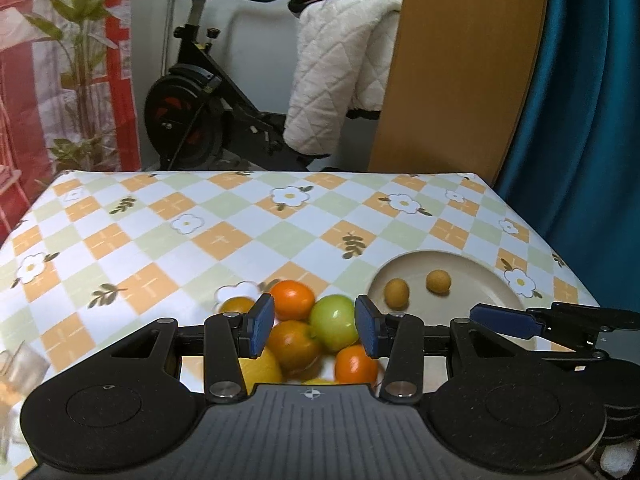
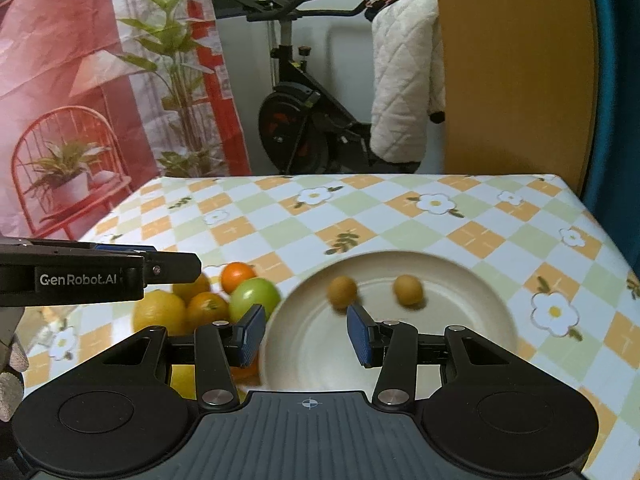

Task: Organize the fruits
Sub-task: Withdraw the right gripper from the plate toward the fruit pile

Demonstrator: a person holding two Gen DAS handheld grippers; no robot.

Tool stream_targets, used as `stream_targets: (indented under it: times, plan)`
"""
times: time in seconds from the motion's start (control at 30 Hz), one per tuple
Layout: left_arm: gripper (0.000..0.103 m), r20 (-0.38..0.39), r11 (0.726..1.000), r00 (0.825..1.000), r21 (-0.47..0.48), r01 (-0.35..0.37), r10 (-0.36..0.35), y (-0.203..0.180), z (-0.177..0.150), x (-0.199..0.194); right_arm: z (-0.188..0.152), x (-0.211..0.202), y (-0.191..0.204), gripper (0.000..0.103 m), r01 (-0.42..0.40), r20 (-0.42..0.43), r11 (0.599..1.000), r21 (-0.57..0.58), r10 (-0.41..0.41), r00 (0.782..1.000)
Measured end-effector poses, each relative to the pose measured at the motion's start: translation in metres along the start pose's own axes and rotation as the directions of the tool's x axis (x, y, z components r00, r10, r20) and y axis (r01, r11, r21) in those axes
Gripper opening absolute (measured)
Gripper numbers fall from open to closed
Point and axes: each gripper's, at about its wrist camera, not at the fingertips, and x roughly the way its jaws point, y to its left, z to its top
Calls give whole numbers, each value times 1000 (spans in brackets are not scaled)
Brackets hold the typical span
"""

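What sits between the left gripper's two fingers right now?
In the left wrist view, the open left gripper frames the fruit pile: a green apple and oranges. Nothing is gripped.

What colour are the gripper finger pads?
Blue, on both the left gripper and right gripper; clearest in the left wrist view.

Glossy green apple (image 1: 334, 322); plate (image 2: 472, 320) smooth, perhaps glazed ceramic.
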Motion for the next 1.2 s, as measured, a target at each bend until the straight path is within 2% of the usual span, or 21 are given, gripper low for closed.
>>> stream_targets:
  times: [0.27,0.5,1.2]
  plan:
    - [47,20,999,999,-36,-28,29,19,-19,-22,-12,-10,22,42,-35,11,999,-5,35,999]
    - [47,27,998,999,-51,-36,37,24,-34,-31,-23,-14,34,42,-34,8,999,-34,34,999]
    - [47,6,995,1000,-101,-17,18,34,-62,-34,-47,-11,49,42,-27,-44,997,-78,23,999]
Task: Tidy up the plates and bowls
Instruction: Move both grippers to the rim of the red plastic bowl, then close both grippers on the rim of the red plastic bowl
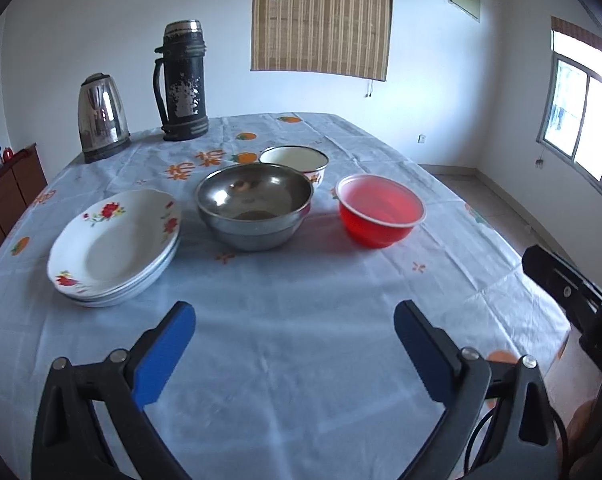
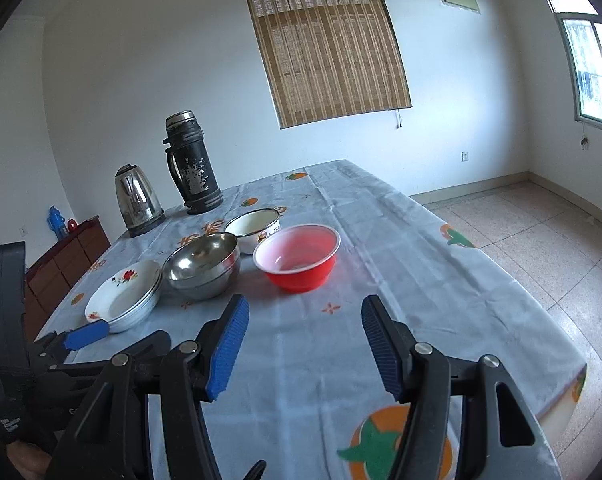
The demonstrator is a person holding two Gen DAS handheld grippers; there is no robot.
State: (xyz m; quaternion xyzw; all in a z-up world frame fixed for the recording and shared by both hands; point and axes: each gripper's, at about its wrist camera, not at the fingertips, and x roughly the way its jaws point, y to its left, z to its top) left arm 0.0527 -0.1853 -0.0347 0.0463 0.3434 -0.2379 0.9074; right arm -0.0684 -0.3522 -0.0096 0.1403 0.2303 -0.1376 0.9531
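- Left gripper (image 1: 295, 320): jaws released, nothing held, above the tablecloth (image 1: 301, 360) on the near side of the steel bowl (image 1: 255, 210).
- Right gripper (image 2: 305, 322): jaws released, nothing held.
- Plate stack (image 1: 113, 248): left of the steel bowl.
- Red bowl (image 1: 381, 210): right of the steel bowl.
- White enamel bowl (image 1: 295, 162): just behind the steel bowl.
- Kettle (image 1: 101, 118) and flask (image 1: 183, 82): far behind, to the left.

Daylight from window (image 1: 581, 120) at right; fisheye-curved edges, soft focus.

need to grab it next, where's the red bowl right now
The red bowl stands on the tablecloth right of the steel bowl, with the white enamel bowl behind them; both grippers are short of it.
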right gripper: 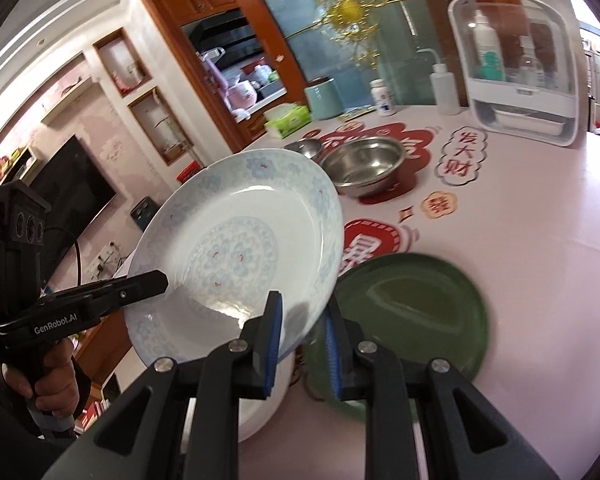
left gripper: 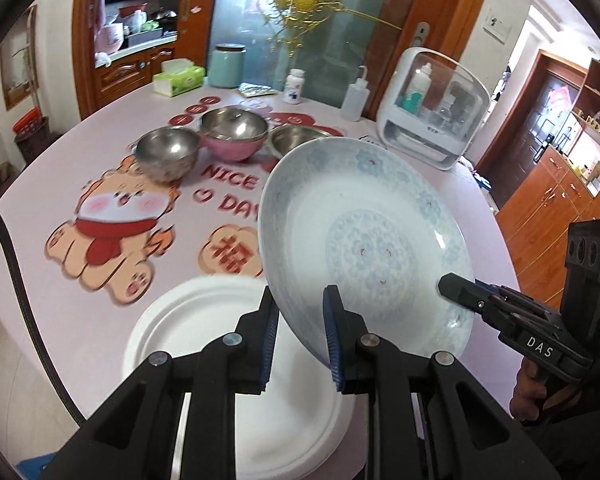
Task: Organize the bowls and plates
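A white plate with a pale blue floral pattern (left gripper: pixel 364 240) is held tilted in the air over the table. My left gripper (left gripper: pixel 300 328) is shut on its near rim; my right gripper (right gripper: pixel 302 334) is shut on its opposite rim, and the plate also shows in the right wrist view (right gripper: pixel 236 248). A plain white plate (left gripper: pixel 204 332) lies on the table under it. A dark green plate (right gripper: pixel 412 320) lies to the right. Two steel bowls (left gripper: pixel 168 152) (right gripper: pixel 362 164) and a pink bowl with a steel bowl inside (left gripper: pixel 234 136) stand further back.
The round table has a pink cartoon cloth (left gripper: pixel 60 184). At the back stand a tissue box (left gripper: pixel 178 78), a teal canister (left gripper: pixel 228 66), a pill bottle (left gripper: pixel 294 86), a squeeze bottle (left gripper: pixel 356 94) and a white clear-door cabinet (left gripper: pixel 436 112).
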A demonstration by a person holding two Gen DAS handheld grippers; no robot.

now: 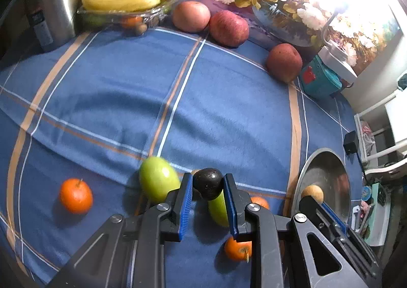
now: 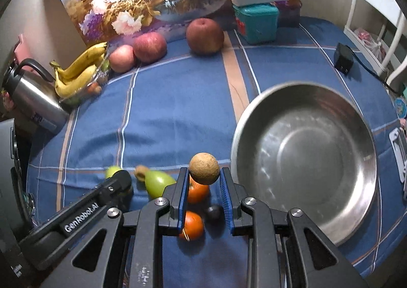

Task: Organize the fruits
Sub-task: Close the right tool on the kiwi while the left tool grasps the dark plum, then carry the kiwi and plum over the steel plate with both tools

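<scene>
The right gripper (image 2: 204, 176), clamped on a round brown fruit (image 2: 204, 168), has the steel bowl (image 2: 305, 230) just to its right. The left gripper (image 1: 207, 181) grips a dark fruit (image 1: 208, 183), farther from that bowl, so the right goes first.

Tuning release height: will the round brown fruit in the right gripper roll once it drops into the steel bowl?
Probably yes. The brown fruit looks near-spherical, so it likely rolls freely. The steel bowl is smooth, curved and empty, so it should settle toward the centre. Its skin looks rough and matte, so slipping from the right gripper seems unlikely.
</scene>
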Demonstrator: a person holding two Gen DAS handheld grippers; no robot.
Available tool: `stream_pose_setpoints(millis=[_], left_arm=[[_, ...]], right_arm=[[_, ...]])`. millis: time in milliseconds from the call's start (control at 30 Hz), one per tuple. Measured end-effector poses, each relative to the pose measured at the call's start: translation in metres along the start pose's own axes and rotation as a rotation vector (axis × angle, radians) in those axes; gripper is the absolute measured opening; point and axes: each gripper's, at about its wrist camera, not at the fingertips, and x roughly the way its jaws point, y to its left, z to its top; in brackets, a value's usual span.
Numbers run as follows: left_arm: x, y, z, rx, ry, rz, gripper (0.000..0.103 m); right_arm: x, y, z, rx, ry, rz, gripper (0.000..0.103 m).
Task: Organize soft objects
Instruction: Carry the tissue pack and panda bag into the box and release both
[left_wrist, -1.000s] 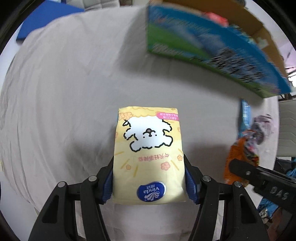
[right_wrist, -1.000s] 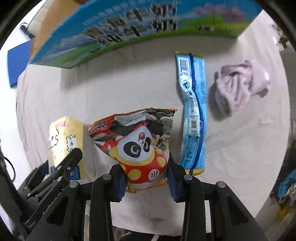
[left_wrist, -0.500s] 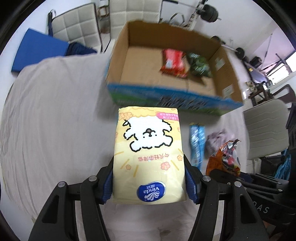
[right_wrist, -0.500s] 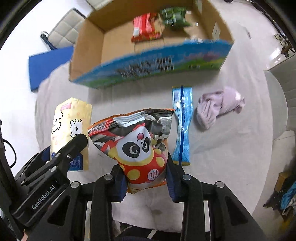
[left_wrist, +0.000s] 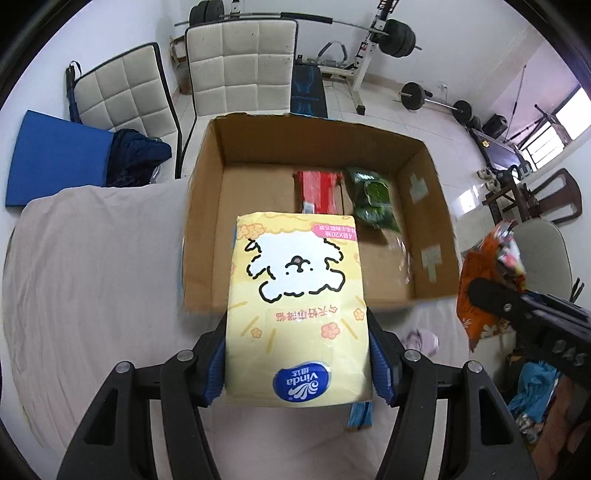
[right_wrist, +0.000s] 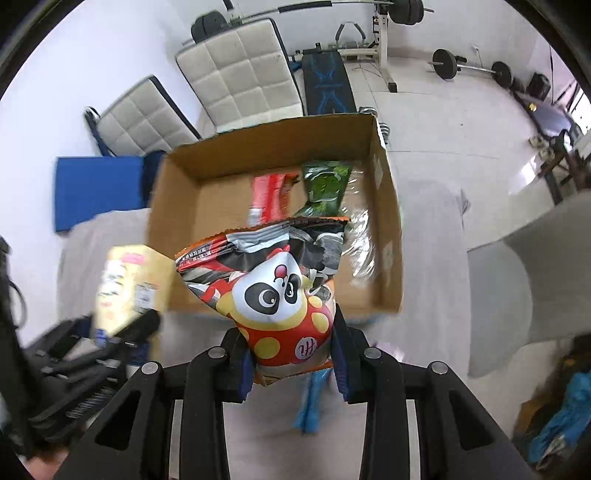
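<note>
My left gripper (left_wrist: 297, 360) is shut on a yellow tissue pack (left_wrist: 295, 306) with a white dog on it, held high above the near wall of an open cardboard box (left_wrist: 207, 206). My right gripper (right_wrist: 291, 354) is shut on an orange panda snack bag (right_wrist: 273, 284), also held over the near edge of the box (right_wrist: 177, 206). Inside the box lie a red packet (left_wrist: 317, 188) and a green packet (left_wrist: 373, 195). The snack bag shows at the right of the left wrist view (left_wrist: 487, 280); the tissue pack shows at the left of the right wrist view (right_wrist: 129, 284).
The box stands on a bed with a grey sheet (left_wrist: 92, 277). A blue wrapper (right_wrist: 310, 402) and a pink cloth (left_wrist: 421, 339) lie on the sheet below the grippers. Two white chairs (left_wrist: 236, 62), a blue mat (left_wrist: 55, 158) and gym weights stand behind the box.
Both grippers have risen and tilted up with their packs held. The box, first seen from the side, now shows its open inside below them.
</note>
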Motion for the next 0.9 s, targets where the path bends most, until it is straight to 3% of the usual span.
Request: stream_pose_setpoints(millis=[167,467,700,900], left_arm=[[0.037,0.013,0.036,-0.031,0.052,0.018,0.060],[0.126,0.025,0.092,-0.050,0.161,0.082,0.060],[0.178,0.023,0.130,-0.007,0.227,0.144,0.061],[0.194,0.025,0.140,0.002,0.272,0.117,0.061]], right_arm=[[0.067,-0.013,0.027,0.008,0.097,-0.071,0.036],[0.153,-0.025,0.051,0.033,0.215,-0.167,0.036],[0.182,-0.026,0.060,0.030,0.268,-0.200,0.037],[0.189,-0.021,0.063,0.021,0.314,-0.172,0.040]])
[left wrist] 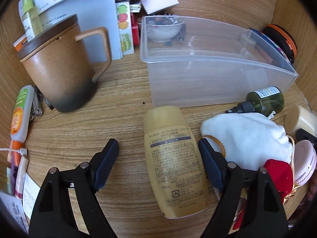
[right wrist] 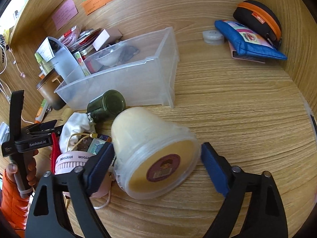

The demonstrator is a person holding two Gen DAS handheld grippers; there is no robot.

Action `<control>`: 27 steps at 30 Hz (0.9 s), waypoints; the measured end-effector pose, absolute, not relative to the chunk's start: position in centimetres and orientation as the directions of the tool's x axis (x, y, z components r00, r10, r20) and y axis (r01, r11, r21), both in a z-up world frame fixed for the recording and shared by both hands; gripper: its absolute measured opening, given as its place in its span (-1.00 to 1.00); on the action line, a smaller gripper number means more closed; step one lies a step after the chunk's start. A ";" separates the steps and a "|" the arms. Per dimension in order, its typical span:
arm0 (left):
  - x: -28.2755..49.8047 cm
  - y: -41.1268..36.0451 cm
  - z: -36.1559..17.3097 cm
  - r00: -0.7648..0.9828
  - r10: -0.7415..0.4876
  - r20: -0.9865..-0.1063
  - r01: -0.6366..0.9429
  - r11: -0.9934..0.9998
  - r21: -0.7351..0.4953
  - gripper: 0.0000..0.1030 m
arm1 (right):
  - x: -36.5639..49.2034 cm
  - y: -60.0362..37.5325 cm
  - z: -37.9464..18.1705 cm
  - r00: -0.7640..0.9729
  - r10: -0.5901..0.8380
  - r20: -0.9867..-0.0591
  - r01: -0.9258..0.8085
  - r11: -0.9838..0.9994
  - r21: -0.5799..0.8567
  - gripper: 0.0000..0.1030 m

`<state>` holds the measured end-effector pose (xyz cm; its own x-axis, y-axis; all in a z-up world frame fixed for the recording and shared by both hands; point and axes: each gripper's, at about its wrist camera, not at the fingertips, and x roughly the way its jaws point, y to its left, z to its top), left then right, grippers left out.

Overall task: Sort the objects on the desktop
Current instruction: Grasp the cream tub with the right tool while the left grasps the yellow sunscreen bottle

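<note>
A yellow sunscreen bottle [left wrist: 174, 162] lies flat on the wooden desk between the fingers of my left gripper [left wrist: 158, 154], which is open; the right finger sits close beside it, the left finger is well apart. A cream tub with a clear lid [right wrist: 154, 154] lies on its side between the fingers of my right gripper [right wrist: 158, 158], which is open, the left finger touching or nearly touching it. The tub also shows in the left wrist view [left wrist: 301, 123]. A clear plastic bin [left wrist: 208, 67] [right wrist: 126, 79] stands empty just behind both objects.
A dark green bottle [left wrist: 263, 101] [right wrist: 107, 105], a white pouch [left wrist: 247, 138], a pink round case [left wrist: 303, 162] and a red item [left wrist: 277, 176] crowd between the grippers. A brown lidded mug [left wrist: 59, 67] stands left. A blue pouch [right wrist: 249, 37] and black-orange case [right wrist: 259, 19] lie far right.
</note>
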<state>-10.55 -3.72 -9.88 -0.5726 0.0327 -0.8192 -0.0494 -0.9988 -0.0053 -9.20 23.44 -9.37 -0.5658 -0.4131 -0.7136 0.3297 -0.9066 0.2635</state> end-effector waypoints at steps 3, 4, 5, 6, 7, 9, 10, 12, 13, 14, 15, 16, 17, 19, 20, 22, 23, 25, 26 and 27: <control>-10.5 -3.4 -9.9 -0.580 0.041 -0.814 -0.064 -0.998 -0.004 0.48 | -9.1 22.8 -9.4 -0.572 -0.402 -0.715 0.339 -0.910 0.240 0.47; -10.5 -3.3 -9.8 -0.583 0.043 -0.812 -0.070 -0.998 -0.003 0.39 | -9.0 22.8 -9.4 -0.578 -0.399 -0.712 0.339 -0.911 0.235 0.46; -10.4 -3.0 -9.8 -0.586 0.048 -0.809 -0.081 -0.997 -0.001 0.26 | -8.9 22.7 -9.3 -0.581 -0.397 -0.711 0.341 -0.911 0.231 0.45; -10.4 -2.7 -9.7 -0.588 0.056 -0.807 -0.094 -0.996 0.000 0.18 | -8.8 22.9 -9.3 -0.583 -0.398 -0.708 0.340 -0.911 0.232 0.43; -10.4 -2.4 -9.6 -0.591 0.060 -0.804 -0.108 -0.994 0.005 0.03 | -8.7 22.9 -9.3 -0.586 -0.400 -0.704 0.333 -0.912 0.240 0.40; -10.3 -2.0 -9.5 -0.595 0.060 -0.801 -0.115 -0.993 0.011 -0.03 | -8.7 23.2 -9.3 -0.587 -0.406 -0.701 0.328 -0.910 0.253 0.37; -10.4 -2.0 -9.5 -0.597 0.063 -0.800 -0.116 -0.993 0.008 -0.03 | -8.7 23.2 -9.2 -0.588 -0.406 -0.699 0.325 -0.910 0.256 0.35; -10.3 -2.2 -9.5 -0.598 0.069 -0.799 -0.111 -0.994 -0.003 -0.03 | -8.4 23.2 -9.0 -0.596 -0.400 -0.696 0.319 -0.914 0.252 0.34; -10.3 -2.3 -9.5 -0.598 0.071 -0.798 -0.106 -0.994 -0.009 -0.04 | -8.3 23.2 -8.8 -0.602 -0.395 -0.694 0.318 -0.916 0.245 0.33; -10.2 -2.4 -9.5 -0.600 0.071 -0.797 -0.104 -0.995 -0.011 -0.05 | -8.2 23.2 -8.6 -0.609 -0.388 -0.692 0.318 -0.918 0.235 0.33; -10.0 -2.6 -9.4 -0.605 0.062 -0.794 -0.095 -0.996 -0.006 -0.05 | -8.1 23.2 -8.4 -0.616 -0.383 -0.688 0.318 -0.920 0.228 0.32; -9.8 -2.7 -9.3 -0.612 0.058 -0.789 -0.090 -0.996 -0.004 -0.05 | -7.9 23.3 -8.1 -0.623 -0.380 -0.683 0.318 -0.922 0.222 0.30; -9.4 -2.9 -9.3 -0.618 0.060 -0.784 -0.087 -0.996 -0.009 -0.05 | -7.8 23.4 -7.8 -0.632 -0.376 -0.678 0.318 -0.923 0.216 0.29; -8.6 -3.4 -8.9 -0.633 0.065 -0.772 -0.079 -0.997 -0.019 -0.05 | -7.7 23.5 -7.3 -0.640 -0.377 -0.669 0.318 -0.923 0.216 0.25; -8.3 -3.5 -8.5 -0.642 0.071 -0.763 -0.078 -0.997 -0.026 -0.05 | -7.6 23.5 -7.0 -0.643 -0.378 -0.666 0.318 -0.923 0.217 0.24; -7.9 -3.7 -8.1 -0.655 0.075 -0.752 -0.071 -0.997 -0.038 -0.06 | -7.5 23.4 -6.6 -0.649 -0.376 -0.662 0.319 -0.924 0.212 0.20; -7.6 -3.9 -7.9 -0.661 0.081 -0.746 -0.072 -0.996 -0.044 -0.06 | -7.4 23.2 -6.5 -0.650 -0.373 -0.662 0.320 -0.925 0.207 0.20; -7.0 -4.2 -7.3 -0.676 0.087 -0.732 -0.070 -0.996 -0.053 -0.06 | -7.3 23.0 -6.4 -0.651 -0.372 -0.662 0.323 -0.925 0.202 0.09; -6.7 -4.4 -7.0 -0.685 0.087 -0.723 -0.069 -0.996 -0.055 -0.06 | -7.2 22.8 -6.4 -0.641 -0.377 -0.668 0.329 -0.922 0.204 0.09; -6.2 -4.6 -6.6 -0.696 0.090 -0.713 -0.072 -0.996 -0.055 -0.06 | -7.2 22.7 -6.4 -0.641 -0.377 -0.669 0.330 -0.922 0.204 0.09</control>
<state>-6.21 -4.58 -6.60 -0.6957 0.0897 -0.7127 -0.0725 -0.9959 -0.0546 -7.16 22.66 -6.44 -0.6408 -0.3769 -0.6688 0.3296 -0.9219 0.2038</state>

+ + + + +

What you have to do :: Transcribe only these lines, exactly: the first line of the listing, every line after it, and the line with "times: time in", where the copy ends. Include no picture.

Solution for this exercise ::
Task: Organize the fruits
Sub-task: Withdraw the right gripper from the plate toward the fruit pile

Demonstrator: a person holding two Gen DAS handheld grippers; no robot.

Tool stream_targets, used as `stream_targets: (indented under it: times, plan)`
"""
times: time in seconds from the motion's start (control at 30 Hz), one per tuple

The exercise is complete as it stands.